How To Fix the AdWords Ad Rotate Problem

9:00 am in Google AdWords, PPC Marketing Blog by brad

Google recently announced that they were going to change how ads rotate. In the past, if you choose ‘rotate evenly’ then the ads would rotate throughout the ads in an ad group. In the new setting, ads will rotate for 30 days and then Google will automatically change the setting for that ad group to Optimize for Clicks.

image

The New Ad Rotate Problem

There are a few big issues with this change:

  • If you don’t get enough data in 30 days; you can never test your ads.
    • This is a common problem is you are testing small accounts or use cross ad group testing techniques
  • The best CTR ad might not be the best profit ad
  • If you get busy and forget to finalize a test, Google will make the decision for you (I believe that ‘optimizing accounts means taking control from Google so you can make all the decisions).

Now, rotate never was 100% accurate before due to how Quality Score and ad serving worked; however, it was directionally accurate and allowed for testing.

When Rotate Is Reset

After talking with a lot of people and some insiders at Google, I finally have an answer to when rotate is set:

  • When a new ad is added to an ad group
  • When an ad is unpaused

The biggest issue is that you cannot see what ad groups are on ‘optimize’ and which ones are on ‘rotate’. There’s no visibility into the ad serving by ad group. The best you can do is look at ad serving percentages within the last 30 days.

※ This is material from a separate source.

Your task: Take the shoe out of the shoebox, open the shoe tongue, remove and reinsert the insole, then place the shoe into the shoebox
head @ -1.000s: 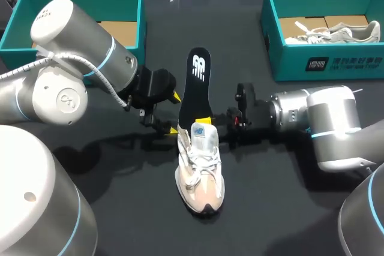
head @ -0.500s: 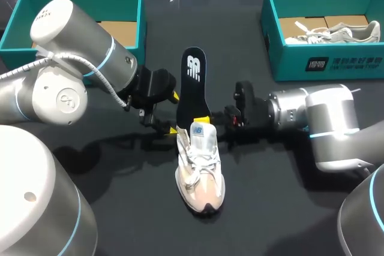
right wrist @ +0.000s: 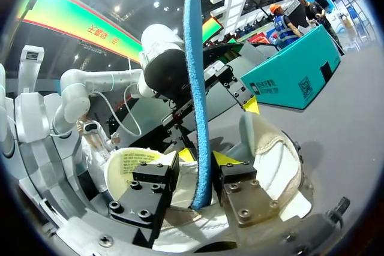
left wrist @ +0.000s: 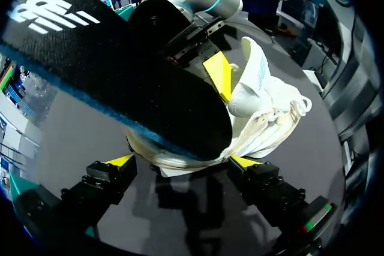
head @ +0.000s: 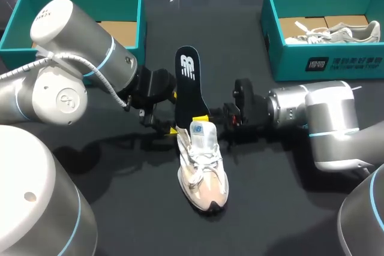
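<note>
Gripping sneaker (head: pixel 203 172) and insole (head: pixel 187 82) over a matte black bench (head: pixel 270 208).
Clamping the cream, laced sneaker's heel in the left end effector (left wrist: pixel 184 161); pinching the thin black, blue-edged insole, rising from the shoe's mouth, in the right end effector (right wrist: pixel 203 159); sitting mid-bench, outside both teal cardboard shoeboxes (head: pixel 348 58).

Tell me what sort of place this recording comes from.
Likely a robot workstation for shoe-handling trials: a black table with a teal shoebox at the far left and a second shoebox at the far right, plus a pale shoe whose black insole sticks out.
</note>
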Controlling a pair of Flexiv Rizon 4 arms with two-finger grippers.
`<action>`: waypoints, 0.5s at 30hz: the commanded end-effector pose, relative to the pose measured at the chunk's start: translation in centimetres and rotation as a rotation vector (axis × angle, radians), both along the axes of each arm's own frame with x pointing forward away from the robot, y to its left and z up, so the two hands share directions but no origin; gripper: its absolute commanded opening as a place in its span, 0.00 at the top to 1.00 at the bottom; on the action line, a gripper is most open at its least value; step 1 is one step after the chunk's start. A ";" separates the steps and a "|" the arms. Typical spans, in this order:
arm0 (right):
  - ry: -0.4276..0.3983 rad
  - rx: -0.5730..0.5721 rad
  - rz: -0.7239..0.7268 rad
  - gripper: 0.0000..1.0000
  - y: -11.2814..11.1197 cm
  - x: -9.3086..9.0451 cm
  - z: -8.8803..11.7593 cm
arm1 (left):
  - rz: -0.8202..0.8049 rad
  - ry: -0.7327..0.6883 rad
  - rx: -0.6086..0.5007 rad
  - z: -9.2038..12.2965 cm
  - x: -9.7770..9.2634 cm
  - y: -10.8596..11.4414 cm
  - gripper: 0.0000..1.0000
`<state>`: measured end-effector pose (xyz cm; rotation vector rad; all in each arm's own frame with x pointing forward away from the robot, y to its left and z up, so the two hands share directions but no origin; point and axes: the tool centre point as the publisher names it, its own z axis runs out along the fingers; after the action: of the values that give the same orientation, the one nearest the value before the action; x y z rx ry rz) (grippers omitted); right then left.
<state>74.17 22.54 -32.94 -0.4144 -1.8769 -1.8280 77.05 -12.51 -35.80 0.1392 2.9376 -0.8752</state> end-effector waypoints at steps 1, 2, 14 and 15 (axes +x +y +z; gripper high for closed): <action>-0.011 -0.003 0.002 0.68 0.5 -0.2 -0.1 | 0.000 -0.001 0.000 0.0 0.0 0.0 0.00; -0.015 -0.003 0.002 0.68 0.6 -0.2 -0.1 | 0.000 -0.001 0.000 0.0 0.0 0.0 0.00; -0.049 -0.025 0.009 0.65 0.6 0.4 0.6 | 0.000 -0.001 0.000 0.0 0.0 0.0 0.00; -0.051 -0.026 0.010 0.65 0.6 0.5 0.7 | 0.000 -0.001 0.000 0.0 0.0 0.0 0.00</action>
<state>74.44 23.08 -32.46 -0.3718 -1.9279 -1.8372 77.07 -12.54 -35.78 0.1388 2.9366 -0.8760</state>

Fixing the Ad Rotate Problem

If you’re an API user; you can just fire off a command to pause ads for a few minutes each week and then unpause them and all will be reset. However, most people don’t access AdWords through the API, so I wanted a solution that would work for non-API users.

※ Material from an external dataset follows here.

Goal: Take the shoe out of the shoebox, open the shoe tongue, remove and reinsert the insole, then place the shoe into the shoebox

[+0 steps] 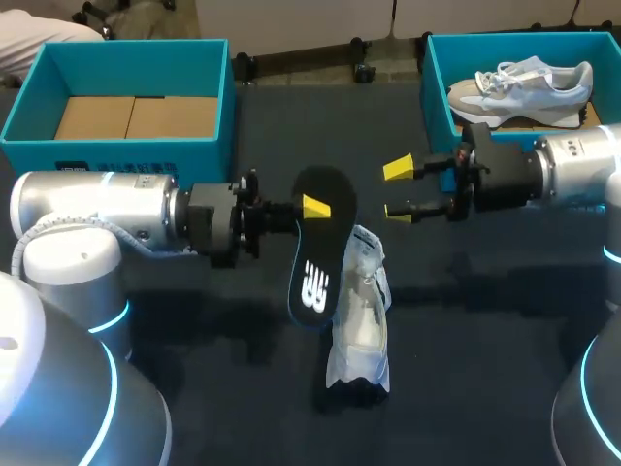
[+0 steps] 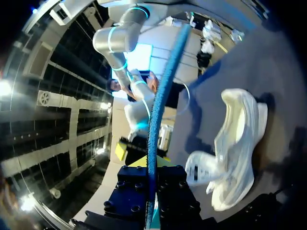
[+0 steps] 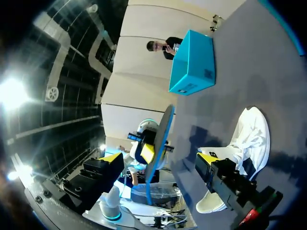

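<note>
While your left gripper point(image 1: 312, 207) pinches the black insole point(image 1: 318, 262) by its upper end, you see only one of its yellow tips from the head view; the other sits behind the insole. The insole hangs on edge over the middle of the table point(image 1: 485, 320), and from the left wrist it shows only as a thin blue strip point(image 2: 154, 143) clamped between the fingers.

The white shoe point(image 1: 361, 311) lies on the table just toward the near edge from there. The insole covers one side of it, and you cannot tell which end is the toe.

Your right gripper point(image 1: 398, 190) is spread wide and holds nothing, near the insole but apart from it.

The right shoebox point(image 1: 434, 87) at the far right corner holds a second shoe point(image 1: 524, 87), and your right arm hides the box's near wall. The left shoebox point(image 1: 116, 153) stands at the far left corner with brown cardboard point(image 1: 136, 116) inside.
</note>
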Tool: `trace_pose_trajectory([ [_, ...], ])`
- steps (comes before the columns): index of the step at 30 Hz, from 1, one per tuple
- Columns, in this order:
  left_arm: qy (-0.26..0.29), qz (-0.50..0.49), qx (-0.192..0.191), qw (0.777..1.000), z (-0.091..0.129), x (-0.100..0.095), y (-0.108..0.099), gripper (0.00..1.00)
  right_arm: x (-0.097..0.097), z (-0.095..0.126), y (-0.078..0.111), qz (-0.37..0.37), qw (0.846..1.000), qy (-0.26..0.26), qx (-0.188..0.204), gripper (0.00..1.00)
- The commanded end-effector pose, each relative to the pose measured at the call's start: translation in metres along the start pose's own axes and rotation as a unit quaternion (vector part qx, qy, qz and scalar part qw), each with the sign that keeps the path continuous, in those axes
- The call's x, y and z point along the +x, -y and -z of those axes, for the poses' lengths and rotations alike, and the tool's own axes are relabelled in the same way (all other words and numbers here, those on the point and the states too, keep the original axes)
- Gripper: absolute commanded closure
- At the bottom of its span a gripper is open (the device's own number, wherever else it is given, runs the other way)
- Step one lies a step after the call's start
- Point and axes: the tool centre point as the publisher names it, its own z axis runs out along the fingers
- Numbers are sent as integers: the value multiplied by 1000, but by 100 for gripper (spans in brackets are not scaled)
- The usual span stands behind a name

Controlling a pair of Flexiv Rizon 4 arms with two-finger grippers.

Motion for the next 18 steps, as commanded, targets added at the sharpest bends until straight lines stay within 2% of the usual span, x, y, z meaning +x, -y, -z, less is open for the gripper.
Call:
trace_pose_trajectory([
  [1,-3,18,10,1000,8,3,11,100,9,2,-6,96,992,45,69,0],
  [4,-2,38,22,999,8,4,19,100,11,3,-4,151,977,78,129,0],
  [5,-3,41,24,999,8,4,22,100,10,4,-3,165,971,100,141,0],
  [7,2,62,36,997,8,5,27,100,8,4,-2,190,962,110,159,0],
  [8,5,74,41,996,8,6,30,100,7,6,0,208,956,121,166,0],
  [10,1,101,64,993,6,7,34,100,0,6,5,229,939,149,211,0],
  [11,-34,71,82,994,5,7,38,100,0,6,5,229,939,149,211,0],
  [18,-34,71,82,994,5,7,38,100,0,6,5,229,939,149,211,0],
])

After some creative thinking, I came up with a solution:

Step 1: Use the AdWords labels to designate an ad in each ad group as ‘pause’

image

Step 2: Create an automated rule that pauses ads with the label ‘Pause’ an hour each week or month

image

Step 3: Create an automated rule that unpauses all ads labeled ‘Pause’ one hour after previous rule ran

image

The advantage of this method is that you don’t have to create new ads in an ad group.

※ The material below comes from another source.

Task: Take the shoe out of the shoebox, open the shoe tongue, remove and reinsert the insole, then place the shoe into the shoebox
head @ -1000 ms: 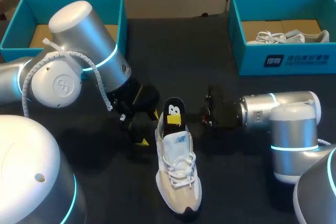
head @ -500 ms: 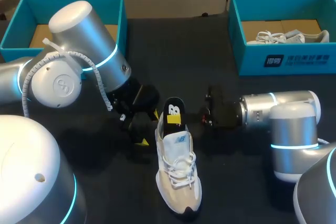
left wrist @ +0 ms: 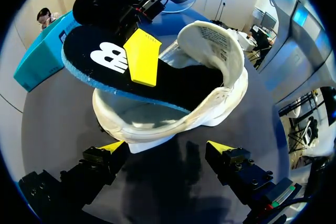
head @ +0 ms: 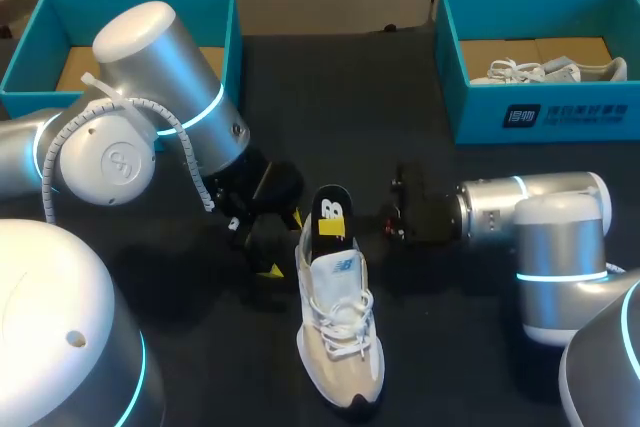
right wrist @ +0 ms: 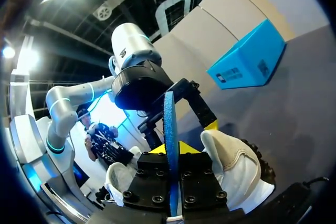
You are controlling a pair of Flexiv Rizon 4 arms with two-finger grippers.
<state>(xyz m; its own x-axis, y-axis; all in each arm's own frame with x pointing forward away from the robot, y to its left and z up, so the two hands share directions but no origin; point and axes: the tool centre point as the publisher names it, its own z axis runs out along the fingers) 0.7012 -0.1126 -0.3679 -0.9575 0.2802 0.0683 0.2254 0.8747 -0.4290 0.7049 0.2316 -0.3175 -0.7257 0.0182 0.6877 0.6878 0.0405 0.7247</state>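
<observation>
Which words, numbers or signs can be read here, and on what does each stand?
No text can be quoted as readable words.
insole: a white logo mark only, no readable word.
shoe tongue: printed label, too small to read.
right shoebox: white print on its front wall, too small to read.
left shoebox: dark label, blurred.

white logo on insole — label on shoebox unreadable
</observation>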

The disadvantage is that you have to ensure you always have to be careful that if you choose an ad labeled ‘Pause’ as an ad testing loser that you delete the ad. If you were to just pause it, the rule will then unpause that losing ad.

Modification to the Fix

I posted an initial question about this method on Google+ and Chris Kostecki came up with a great modification to this plan. Instead of tracking all the ads in the current ad groups, do this instead:

  • Create an ‘evergreen’ ad in each ad group with the label of Pause
  • Unpause those ads for just an hour each week/month
  • After an hour, pause the ads with the pause label again

The advantage of this fix is that you don’t have to keep track of ads.

The disadvantage is that you’ll have an ‘average’ ad running for an hour each week/month.

I’m a fan of this modification; and will most likely use it instead of my original proposal

Update on Rotation – 90 Days or Opt Out Forever

Google has changed their mind on this setting after a lot of vocal complaints. Rotate will now work for 90 days. If you would like to opt out of this change, you can fill out this form to try and opt out forever. If enough people opt out; they will add Rotate back as a feature (so go fill out the form).

If you don’t opt out; or are reading this post way to late to opt out; then feel free to just have the rule run every month. That way you will continue to have rotate forever even if you forget to opt out.

Get Back to Testing

It’s a shame that there has to be a workaround for this ‘feature improvement’. It makes me feel like we’re in the early days of PPC when you had to duplicate campaigns at different bid levels to manage the content network.

However, if you are serious about testing for Profits or doing cross ad group testing then using ‘Rotate’ is the best setting to use.

With this ‘fix’ it only takes a few minutes to deploy these rules and labels so that you can back to your normal ad copy testing routine.